*The task*
Reproduce exactly, from the data that follows, the line with "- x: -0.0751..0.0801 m", the line with "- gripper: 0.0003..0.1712", and every line that lies between them.

++++++++++++++++++++

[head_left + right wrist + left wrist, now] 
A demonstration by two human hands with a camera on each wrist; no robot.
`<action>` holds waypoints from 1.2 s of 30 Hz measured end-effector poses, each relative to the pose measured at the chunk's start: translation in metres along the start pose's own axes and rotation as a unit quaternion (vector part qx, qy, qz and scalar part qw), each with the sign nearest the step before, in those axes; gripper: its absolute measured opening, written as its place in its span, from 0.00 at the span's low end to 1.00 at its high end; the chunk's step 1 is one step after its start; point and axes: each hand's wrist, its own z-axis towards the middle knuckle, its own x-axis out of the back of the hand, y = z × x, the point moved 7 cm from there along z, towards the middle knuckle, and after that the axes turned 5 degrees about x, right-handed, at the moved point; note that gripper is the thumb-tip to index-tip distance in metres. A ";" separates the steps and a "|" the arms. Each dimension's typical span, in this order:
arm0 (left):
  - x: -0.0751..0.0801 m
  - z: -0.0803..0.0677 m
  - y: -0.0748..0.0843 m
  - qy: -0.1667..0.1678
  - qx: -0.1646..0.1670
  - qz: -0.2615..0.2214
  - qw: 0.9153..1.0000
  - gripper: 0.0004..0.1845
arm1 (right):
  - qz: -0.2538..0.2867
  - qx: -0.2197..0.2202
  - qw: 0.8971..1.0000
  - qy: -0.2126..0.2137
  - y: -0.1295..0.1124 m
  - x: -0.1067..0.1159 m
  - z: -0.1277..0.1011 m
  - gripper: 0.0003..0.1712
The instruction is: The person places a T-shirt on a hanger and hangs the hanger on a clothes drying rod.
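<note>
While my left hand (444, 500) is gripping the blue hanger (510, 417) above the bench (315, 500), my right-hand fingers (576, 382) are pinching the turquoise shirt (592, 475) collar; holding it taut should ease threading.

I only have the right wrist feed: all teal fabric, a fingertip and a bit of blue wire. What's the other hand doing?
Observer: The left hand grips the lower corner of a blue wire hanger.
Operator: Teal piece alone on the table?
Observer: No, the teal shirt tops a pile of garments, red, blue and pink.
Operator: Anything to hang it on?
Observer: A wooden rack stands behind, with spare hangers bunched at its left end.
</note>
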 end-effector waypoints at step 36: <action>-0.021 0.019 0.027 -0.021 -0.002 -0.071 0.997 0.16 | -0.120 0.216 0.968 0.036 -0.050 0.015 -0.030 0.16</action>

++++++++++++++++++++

*Exercise output*
  - x: -0.0751..0.0801 m
  - z: -0.0803..0.0677 m
  - y: -0.0748..0.0843 m
  - qy: -0.1667..0.1678
  - qx: -0.1646..0.1670
  - qz: -0.2615..0.2214
  - qw: 0.9153..1.0000
  - gripper: 0.0004..0.1845
arm1 (right):
  - qz: -0.2538..0.2867
  - qx: -0.2197..0.2202
  - qw: 0.8971..1.0000
  - qy: -0.2126..0.2137
  - y: -0.1295..0.1124 m
  - x: -0.1067..0.1159 m
  - z: -0.1277..0.1011 m
  - gripper: 0.0003..0.1712

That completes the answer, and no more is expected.